Nothing but the pictures should be dropped; repeat the rest of the data below exactly.

STUDY MATERIAL ::
'''

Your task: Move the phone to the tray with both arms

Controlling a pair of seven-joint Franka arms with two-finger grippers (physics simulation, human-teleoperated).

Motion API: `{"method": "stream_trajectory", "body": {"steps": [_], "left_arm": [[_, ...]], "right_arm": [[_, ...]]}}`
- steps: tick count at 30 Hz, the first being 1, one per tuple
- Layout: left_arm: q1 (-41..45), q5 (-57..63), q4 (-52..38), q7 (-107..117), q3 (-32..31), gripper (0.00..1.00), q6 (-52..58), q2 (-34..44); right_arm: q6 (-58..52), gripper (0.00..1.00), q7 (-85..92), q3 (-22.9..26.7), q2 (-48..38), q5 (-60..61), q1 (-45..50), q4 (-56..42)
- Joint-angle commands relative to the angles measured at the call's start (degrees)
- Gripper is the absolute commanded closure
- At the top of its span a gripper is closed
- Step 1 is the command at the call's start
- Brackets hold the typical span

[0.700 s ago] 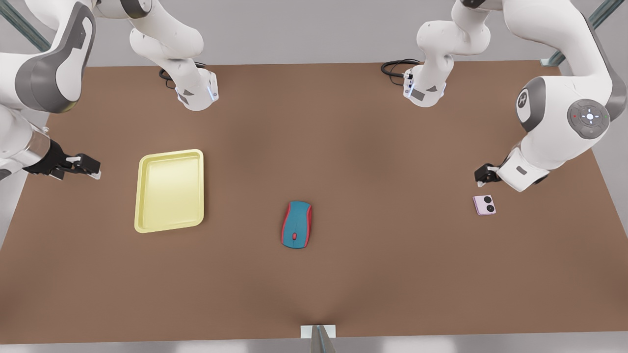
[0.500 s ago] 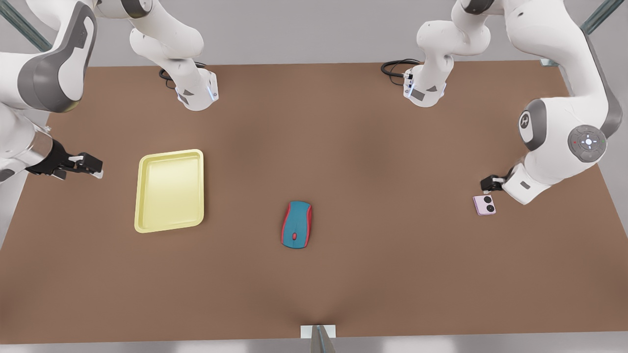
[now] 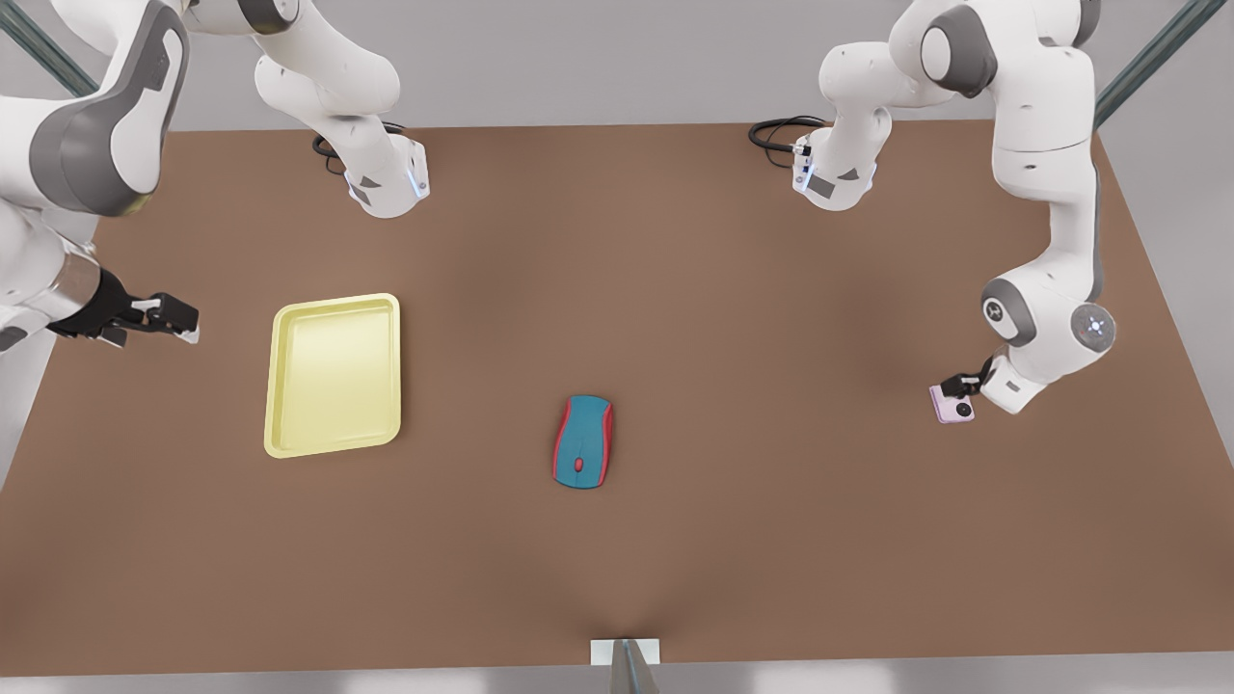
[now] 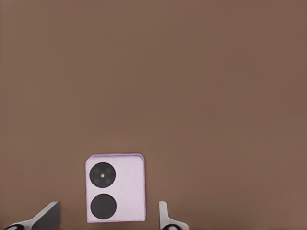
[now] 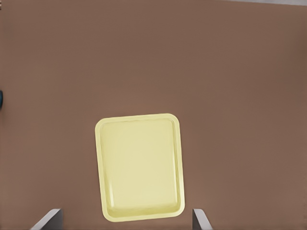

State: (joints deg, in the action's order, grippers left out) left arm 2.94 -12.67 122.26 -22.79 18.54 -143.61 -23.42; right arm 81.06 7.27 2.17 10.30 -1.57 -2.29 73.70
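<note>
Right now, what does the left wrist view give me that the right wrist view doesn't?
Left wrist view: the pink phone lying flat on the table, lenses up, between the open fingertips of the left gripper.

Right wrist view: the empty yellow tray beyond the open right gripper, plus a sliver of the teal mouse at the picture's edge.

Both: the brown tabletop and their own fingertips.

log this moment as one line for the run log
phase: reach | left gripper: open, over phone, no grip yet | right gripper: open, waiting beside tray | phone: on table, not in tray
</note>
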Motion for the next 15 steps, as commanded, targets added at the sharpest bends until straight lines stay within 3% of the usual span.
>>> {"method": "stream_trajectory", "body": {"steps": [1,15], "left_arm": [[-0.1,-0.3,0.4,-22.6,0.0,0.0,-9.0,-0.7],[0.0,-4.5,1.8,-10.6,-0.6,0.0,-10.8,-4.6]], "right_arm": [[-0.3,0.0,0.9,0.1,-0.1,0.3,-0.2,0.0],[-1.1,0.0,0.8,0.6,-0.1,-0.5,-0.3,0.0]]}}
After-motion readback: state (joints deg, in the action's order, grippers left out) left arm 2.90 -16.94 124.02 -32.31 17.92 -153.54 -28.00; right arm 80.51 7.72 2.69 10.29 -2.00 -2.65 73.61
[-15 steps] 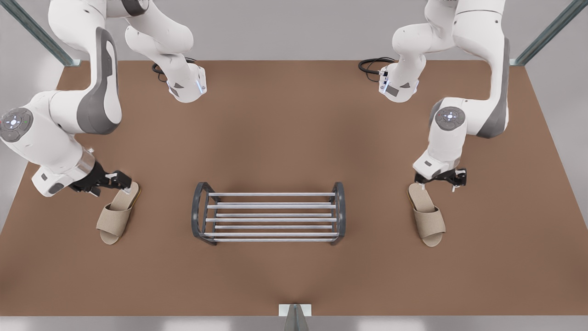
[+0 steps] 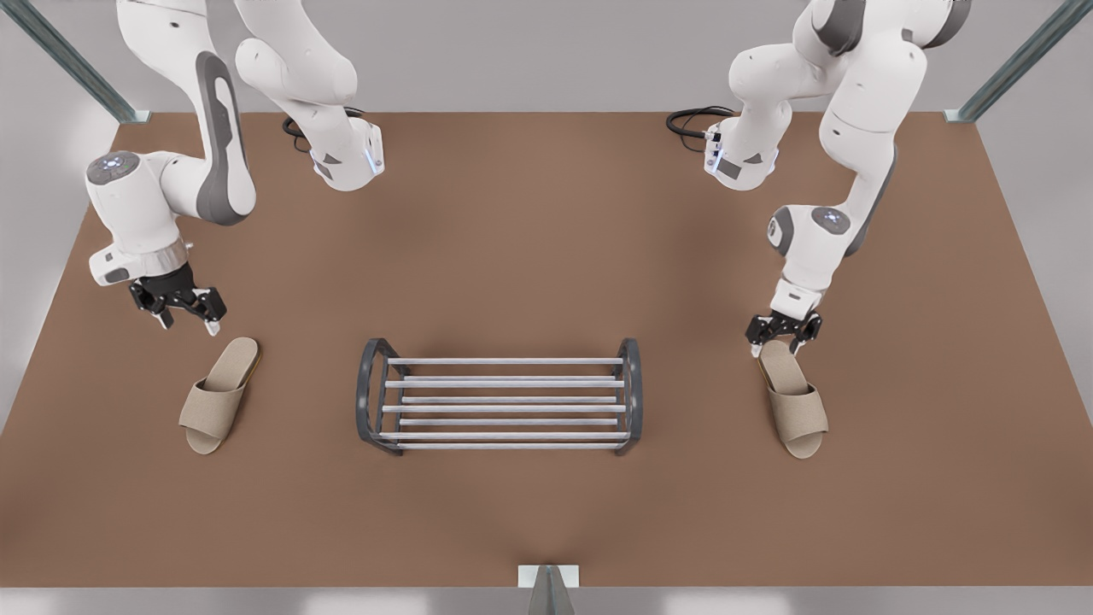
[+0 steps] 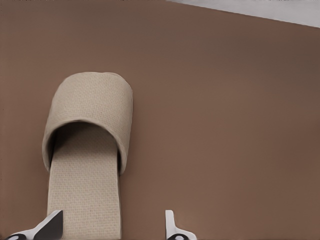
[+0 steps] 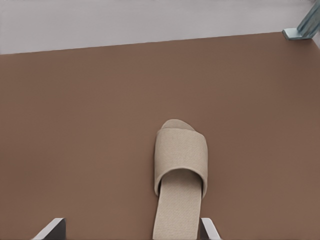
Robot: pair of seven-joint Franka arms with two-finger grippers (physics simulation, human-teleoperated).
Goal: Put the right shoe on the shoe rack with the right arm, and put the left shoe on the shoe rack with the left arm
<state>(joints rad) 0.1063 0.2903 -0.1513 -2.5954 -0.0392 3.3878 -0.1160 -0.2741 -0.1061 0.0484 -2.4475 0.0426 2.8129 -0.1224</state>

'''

RESPONSE AREA ::
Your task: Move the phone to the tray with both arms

Controlling a pair of seven-joint Franka arms with two-finger grippers (physics simulation, human-teleoperated).

Motion API: `{"method": "stream_trajectory", "body": {"steps": [_], "left_arm": [[_, ...]], "right_arm": [[_, ...]]}}`
- steps: tick count at 30 Hz, the first being 1, one per tuple
- Layout: left_arm: q1 (-41..45), q5 (-57..63), q4 (-52..38), q7 (-107..117), q3 (-32..31), gripper (0.00..1.00), q6 (-52..58), q2 (-34..44); right_arm: q6 (-58..52), gripper (0.00..1.00), q7 (-85..92), q3 (-22.9..26.7), q2 (-48..38), q5 (-60..61), q1 (-45..50), q4 (-56..42)
- Joint-angle commands relative to the angles measured at the call's start (degrees)
- Gripper is the absolute commanded closure
- At the top of its span a gripper is closed
- Step 1 is the command at the call's start
- Brackets hold the typical span

[0.700 s ago] 
[0.500 s ago] 
[now] 
[now] 
[now] 

State: (joints deg, in the action's order, grippers left out) left arm 2.94 -12.67 122.26 -22.79 18.54 -143.61 -23.42; right arm 81.06 7.27 2.17 10.30 -1.57 -2.29 73.70
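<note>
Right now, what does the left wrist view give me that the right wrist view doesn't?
Left wrist view: the pink phone lying flat on the table, lenses up, between the open fingertips of the left gripper.

Right wrist view: the empty yellow tray beyond the open right gripper, plus a sliver of the teal mouse at the picture's edge.

Both: the brown tabletop and their own fingertips.

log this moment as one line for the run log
phase: reach | left gripper: open, over phone, no grip yet | right gripper: open, waiting beside tray | phone: on table, not in tray
</note>
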Motion for the next 15 steps, as commanded, targets added at the sharpest bends until straight lines stay within 3% of the usual span.
>>> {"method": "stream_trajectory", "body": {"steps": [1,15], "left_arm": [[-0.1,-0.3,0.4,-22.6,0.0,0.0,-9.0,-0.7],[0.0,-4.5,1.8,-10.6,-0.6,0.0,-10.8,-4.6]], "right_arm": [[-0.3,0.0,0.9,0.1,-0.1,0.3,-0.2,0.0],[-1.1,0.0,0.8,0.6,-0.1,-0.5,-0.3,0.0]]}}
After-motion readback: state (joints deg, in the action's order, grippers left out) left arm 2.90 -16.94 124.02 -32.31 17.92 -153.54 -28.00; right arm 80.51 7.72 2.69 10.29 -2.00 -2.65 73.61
[-15 steps] 
[+0 steps] 
[+0 steps] 
[+0 steps] 
Robot: pair of seven-joint Franka arms with two-finger grippers (physics simulation, human-teleoperated).
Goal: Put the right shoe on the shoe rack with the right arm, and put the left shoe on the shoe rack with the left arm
<state>(joints rad) 0.1063 0.2903 -0.1513 -2.5954 -0.0392 3.3878 -0.1160 -0.2741 -0.1061 0.0484 -2.4475 0.0426 2.8129 -0.1224</state>

The exercise has been answered completely.